Point de vue étatique français sur l'industrie européenne de défense terrestre
L’industrie française de défense, afin de répondre au souci d’indépendance voulu par le général de Gaulle dès le début des années 60, a dû développer au fil des années et des programmes les technologies les plus modernes et les compétences associées répondant aux besoins formulés par les forces armées. Cet ambitieux pari a été très largement gagné. Cependant, l’industrie d’armement a été confrontée, comme toutes les autres activités industrielles, aux conséquences de la mondialisation de l’économie et à l’aggravation des déficits publics, mais également à une modification profonde de son environnement.
L’environnement stratégique de défense s’est beaucoup transformé en quelques années. La chute du mur de Berlin et l’éclatement de l’Union soviétique à partir de 1989 ont marqué la fin de la guerre froide. La course aux armements s’est ralentie et les besoins de défense se sont réduits. Les menaces militaires ont changé d’origine et de nature, les missions opérationnelles des armées et leurs priorités ont été redéfinies dans un cadre de plus en plus interarmées et interallié, les besoins d’armement se sont renouvelés et diversifiés.

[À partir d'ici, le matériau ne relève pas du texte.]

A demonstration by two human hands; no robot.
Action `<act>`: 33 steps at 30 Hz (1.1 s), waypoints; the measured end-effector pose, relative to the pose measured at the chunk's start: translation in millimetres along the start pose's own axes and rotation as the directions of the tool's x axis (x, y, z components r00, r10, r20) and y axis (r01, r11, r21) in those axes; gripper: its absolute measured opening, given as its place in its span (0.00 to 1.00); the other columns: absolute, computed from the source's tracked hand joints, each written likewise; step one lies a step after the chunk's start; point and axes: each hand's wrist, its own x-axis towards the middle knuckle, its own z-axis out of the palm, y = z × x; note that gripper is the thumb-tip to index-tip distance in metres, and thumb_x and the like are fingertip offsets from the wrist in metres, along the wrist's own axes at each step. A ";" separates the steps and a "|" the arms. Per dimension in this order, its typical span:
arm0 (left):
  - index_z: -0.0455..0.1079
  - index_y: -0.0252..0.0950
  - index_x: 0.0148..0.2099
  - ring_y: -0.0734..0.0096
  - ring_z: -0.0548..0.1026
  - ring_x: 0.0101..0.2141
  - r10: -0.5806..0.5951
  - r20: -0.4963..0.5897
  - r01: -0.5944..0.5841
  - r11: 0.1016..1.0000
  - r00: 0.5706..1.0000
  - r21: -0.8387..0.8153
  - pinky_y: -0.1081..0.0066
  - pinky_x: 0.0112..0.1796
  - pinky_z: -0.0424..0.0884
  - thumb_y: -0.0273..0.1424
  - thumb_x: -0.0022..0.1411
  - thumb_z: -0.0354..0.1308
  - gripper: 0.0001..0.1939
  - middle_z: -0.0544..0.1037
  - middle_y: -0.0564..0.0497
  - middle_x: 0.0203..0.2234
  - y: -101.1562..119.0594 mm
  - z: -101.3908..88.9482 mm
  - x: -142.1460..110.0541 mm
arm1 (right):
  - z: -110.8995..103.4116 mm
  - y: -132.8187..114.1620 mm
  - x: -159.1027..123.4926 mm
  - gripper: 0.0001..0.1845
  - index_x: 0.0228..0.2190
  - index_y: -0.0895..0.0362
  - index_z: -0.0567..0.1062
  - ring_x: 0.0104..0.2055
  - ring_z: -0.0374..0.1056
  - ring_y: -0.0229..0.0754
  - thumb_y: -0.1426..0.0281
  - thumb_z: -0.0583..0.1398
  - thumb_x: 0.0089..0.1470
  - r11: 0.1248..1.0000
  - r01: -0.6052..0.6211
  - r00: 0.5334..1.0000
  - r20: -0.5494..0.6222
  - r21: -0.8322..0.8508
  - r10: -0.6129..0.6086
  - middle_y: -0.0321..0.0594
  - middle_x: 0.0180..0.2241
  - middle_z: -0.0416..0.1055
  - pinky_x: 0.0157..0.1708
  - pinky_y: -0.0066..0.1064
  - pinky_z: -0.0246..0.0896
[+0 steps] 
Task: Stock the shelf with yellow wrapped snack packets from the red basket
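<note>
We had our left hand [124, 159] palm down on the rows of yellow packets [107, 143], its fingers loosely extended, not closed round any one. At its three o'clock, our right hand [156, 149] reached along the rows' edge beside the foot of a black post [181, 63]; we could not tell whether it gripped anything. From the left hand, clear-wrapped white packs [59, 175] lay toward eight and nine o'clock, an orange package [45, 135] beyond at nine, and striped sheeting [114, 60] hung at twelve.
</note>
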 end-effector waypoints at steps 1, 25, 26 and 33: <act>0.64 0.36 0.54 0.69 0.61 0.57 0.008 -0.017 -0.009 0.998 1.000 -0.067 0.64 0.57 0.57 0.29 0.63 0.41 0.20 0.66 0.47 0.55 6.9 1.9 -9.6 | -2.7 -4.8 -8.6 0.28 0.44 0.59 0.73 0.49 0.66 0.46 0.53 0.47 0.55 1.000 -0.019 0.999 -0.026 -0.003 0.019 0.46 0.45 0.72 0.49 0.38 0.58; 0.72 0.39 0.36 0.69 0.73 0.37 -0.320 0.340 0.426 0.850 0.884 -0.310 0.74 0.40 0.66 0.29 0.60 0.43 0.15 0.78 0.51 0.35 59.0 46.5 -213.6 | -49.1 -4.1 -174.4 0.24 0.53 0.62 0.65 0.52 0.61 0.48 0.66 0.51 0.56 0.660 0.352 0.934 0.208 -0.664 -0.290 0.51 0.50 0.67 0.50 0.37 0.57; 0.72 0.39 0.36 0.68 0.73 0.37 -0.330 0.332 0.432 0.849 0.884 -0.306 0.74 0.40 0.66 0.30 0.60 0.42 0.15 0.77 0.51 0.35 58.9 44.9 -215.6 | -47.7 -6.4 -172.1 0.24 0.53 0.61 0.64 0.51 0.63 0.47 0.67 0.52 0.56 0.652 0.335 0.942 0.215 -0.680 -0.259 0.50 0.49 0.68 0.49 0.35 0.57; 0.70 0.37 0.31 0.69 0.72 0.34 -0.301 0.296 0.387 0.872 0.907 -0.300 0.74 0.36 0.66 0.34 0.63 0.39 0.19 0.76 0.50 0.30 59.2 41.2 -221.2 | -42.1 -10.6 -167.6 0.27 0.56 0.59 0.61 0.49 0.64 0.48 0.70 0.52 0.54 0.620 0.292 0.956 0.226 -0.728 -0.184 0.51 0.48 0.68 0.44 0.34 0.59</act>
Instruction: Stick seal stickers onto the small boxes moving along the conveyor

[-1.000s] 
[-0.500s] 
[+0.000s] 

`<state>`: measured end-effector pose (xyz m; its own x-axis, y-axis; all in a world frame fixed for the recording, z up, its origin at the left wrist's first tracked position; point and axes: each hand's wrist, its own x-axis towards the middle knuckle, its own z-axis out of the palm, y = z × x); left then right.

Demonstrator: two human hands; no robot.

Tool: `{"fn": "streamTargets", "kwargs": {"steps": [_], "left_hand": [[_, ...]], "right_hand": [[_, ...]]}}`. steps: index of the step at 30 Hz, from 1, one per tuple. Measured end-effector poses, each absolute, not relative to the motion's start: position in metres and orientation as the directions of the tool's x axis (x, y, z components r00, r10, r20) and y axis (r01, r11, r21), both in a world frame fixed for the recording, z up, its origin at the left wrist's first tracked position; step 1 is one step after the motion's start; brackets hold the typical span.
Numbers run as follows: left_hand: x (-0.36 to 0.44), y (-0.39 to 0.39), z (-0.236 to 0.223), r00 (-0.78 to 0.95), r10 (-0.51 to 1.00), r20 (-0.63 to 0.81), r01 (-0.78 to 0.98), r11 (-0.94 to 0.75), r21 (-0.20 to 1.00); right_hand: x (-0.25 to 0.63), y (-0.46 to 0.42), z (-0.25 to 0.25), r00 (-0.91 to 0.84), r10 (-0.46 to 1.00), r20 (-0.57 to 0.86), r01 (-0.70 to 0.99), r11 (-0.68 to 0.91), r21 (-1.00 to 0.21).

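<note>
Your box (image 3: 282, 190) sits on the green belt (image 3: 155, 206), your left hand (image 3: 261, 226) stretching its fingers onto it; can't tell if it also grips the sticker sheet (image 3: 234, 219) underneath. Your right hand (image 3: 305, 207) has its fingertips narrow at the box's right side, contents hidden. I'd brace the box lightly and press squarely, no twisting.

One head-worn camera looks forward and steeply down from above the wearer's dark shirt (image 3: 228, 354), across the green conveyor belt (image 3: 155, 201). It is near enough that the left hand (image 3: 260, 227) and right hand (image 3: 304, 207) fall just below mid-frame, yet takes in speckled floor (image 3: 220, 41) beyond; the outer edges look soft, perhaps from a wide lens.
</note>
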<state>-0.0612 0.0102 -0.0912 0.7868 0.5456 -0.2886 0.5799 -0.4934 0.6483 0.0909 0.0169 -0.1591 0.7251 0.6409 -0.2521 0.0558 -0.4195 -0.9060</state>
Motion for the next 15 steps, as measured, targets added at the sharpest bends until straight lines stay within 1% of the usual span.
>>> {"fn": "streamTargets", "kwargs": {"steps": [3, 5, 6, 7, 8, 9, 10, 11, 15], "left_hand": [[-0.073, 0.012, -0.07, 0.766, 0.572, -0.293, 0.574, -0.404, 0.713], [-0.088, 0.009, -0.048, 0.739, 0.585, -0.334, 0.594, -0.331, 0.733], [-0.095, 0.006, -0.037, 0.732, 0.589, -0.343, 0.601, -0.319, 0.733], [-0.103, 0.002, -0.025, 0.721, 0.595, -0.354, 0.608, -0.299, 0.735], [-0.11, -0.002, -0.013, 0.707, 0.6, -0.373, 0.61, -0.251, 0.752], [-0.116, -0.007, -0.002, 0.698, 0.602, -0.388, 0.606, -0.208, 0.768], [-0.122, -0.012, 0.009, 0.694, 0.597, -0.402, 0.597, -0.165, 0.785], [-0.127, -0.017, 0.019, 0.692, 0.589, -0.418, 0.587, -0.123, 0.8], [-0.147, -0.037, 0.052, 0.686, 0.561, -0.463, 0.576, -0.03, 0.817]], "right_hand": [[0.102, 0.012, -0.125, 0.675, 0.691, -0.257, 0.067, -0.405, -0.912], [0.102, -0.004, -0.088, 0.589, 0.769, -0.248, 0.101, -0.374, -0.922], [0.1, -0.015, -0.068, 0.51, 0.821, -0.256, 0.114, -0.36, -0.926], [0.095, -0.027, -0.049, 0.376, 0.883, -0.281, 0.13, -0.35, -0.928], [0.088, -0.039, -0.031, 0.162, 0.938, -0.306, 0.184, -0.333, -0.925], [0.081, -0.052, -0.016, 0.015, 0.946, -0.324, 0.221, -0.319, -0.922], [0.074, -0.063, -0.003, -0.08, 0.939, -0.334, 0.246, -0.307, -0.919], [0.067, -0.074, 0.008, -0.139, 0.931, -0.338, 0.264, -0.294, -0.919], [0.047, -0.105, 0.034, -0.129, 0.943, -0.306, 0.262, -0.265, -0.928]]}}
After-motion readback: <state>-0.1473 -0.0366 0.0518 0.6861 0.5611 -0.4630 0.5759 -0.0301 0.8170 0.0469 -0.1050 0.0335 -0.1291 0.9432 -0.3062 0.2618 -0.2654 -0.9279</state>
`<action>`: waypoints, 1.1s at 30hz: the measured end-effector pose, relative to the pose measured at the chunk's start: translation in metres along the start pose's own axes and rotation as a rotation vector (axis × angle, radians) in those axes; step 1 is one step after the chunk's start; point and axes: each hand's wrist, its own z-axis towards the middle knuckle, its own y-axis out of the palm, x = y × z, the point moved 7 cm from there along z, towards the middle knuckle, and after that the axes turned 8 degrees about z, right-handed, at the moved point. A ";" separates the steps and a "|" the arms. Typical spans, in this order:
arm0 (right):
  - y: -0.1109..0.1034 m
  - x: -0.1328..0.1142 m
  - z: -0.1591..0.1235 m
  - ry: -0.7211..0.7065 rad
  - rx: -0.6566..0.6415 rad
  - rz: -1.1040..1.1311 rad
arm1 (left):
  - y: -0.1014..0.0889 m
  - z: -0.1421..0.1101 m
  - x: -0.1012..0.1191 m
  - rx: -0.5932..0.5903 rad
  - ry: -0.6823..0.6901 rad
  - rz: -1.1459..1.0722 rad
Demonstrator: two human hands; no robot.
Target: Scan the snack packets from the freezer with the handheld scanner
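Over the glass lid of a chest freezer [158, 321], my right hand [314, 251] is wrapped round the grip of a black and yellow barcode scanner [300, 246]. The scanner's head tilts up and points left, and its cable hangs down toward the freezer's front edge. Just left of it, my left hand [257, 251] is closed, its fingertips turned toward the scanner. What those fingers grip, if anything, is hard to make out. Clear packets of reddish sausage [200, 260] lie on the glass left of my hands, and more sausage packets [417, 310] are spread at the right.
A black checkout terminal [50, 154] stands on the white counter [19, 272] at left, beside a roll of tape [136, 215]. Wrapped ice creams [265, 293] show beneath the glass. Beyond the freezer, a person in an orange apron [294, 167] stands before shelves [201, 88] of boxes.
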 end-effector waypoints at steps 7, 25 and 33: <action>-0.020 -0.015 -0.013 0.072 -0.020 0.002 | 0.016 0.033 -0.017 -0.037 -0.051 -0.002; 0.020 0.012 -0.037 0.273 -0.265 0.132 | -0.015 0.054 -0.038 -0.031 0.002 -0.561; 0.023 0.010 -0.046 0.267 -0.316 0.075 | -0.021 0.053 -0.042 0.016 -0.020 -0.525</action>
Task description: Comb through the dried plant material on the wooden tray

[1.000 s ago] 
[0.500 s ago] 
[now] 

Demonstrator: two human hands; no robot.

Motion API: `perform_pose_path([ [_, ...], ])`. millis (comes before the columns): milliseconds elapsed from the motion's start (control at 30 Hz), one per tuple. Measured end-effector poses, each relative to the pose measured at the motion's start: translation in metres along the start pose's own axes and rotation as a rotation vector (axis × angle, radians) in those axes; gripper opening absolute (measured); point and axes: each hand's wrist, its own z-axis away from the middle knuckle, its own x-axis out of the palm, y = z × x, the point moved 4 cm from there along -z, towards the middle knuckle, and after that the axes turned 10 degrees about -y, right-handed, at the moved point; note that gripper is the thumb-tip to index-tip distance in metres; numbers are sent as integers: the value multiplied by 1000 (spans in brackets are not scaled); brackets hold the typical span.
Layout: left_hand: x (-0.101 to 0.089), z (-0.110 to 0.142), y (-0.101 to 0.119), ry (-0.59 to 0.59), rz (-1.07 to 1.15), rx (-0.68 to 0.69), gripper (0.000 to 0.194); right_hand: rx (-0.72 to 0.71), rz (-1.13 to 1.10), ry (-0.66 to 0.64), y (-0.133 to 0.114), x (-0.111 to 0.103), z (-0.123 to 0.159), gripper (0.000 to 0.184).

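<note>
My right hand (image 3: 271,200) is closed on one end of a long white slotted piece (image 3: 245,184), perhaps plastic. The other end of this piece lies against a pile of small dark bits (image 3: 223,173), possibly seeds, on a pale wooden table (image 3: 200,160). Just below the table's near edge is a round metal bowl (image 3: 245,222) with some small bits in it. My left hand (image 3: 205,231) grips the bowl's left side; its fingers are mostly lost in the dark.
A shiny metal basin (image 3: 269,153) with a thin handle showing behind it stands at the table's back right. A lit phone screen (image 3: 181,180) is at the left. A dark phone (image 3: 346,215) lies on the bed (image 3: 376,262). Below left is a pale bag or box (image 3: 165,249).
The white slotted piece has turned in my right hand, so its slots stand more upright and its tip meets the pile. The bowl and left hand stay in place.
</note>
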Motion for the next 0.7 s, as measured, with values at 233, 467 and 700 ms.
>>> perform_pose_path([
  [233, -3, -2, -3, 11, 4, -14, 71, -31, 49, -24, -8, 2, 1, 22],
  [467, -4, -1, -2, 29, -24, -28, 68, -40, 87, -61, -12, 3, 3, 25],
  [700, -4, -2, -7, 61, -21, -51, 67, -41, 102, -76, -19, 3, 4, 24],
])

Économiquement, la maîtrise des dépenses publiques s’imposant avec une acuité sans cesse accrue, les ressources consacrées à l’équipement des forces ont été revues à la baisse pour participer à la résorption des déficits budgétaires. Le secteur de l’armement se trouve donc aujourd’hui confronté à une baisse généralisée des dépenses militaires entraînant une décroissance forte et durable de ses marchés.